Return, word for word, only the lines of the data below that lie between the line with "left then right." and the line with "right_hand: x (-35", those two lines included.
>>
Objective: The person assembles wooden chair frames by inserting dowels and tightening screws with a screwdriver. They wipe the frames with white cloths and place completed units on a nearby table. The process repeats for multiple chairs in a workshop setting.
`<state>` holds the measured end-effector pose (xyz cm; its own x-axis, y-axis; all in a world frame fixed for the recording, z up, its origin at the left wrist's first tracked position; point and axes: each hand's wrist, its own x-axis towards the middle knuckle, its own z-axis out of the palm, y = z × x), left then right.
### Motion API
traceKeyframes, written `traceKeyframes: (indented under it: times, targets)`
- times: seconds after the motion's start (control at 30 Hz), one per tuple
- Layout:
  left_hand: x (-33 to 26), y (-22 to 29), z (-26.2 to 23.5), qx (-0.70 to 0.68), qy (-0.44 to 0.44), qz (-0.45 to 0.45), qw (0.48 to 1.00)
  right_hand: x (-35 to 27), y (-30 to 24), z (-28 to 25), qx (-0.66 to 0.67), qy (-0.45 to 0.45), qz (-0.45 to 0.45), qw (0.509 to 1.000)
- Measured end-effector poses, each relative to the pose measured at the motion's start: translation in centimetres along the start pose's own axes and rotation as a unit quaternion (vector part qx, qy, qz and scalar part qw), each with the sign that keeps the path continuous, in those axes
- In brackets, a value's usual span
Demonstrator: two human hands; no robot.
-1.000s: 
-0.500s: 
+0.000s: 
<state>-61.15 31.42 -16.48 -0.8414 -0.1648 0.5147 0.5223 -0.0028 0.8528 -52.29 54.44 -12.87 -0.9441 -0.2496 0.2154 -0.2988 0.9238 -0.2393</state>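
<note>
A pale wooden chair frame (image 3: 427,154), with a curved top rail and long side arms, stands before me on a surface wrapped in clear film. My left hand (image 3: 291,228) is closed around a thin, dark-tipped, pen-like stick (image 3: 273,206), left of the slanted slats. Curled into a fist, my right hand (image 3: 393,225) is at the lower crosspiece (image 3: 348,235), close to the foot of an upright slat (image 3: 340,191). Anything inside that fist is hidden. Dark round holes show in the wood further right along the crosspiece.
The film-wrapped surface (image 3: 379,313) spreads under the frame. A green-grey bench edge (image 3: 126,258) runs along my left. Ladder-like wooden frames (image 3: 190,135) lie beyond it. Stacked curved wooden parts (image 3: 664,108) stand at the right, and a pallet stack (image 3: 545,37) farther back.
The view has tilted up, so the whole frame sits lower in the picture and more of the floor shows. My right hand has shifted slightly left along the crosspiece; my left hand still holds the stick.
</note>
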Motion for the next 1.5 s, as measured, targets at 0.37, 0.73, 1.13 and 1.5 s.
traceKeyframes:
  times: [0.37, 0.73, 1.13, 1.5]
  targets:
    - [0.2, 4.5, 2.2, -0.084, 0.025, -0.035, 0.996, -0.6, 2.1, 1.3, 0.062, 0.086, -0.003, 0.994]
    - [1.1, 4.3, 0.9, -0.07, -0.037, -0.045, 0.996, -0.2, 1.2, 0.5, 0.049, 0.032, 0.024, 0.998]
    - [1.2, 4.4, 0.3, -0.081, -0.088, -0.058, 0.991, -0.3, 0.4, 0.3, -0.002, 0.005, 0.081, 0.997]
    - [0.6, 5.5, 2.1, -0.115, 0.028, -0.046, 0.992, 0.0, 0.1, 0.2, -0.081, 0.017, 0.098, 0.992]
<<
RESULT OF THE TASK
`<state>` holds the measured end-effector pose (xyz cm; its own x-axis, y-axis; all in a world frame fixed for the recording, z up, its origin at the left wrist's first tracked position; point and axes: each hand's wrist, its own x-axis towards the middle knuckle, its own z-axis out of the palm, y = z × x), left then right.
### Motion API
traceKeyframes, written `traceKeyframes: (indented under it: times, targets)`
- times: seconds after the motion's start (control at 30 Hz), one per tuple
- Layout:
  left_hand: x (-33 to 26), y (-22 to 29), z (-26.2 to 23.5), qx (-0.70 to 0.68), qy (-0.44 to 0.44), qz (-0.45 to 0.45), qw (0.48 to 1.00)
  right_hand: x (-35 to 27), y (-30 to 24), z (-28 to 25), qx (-0.66 to 0.67), qy (-0.45 to 0.45), qz (-0.45 to 0.45), qw (0.509 to 1.000)

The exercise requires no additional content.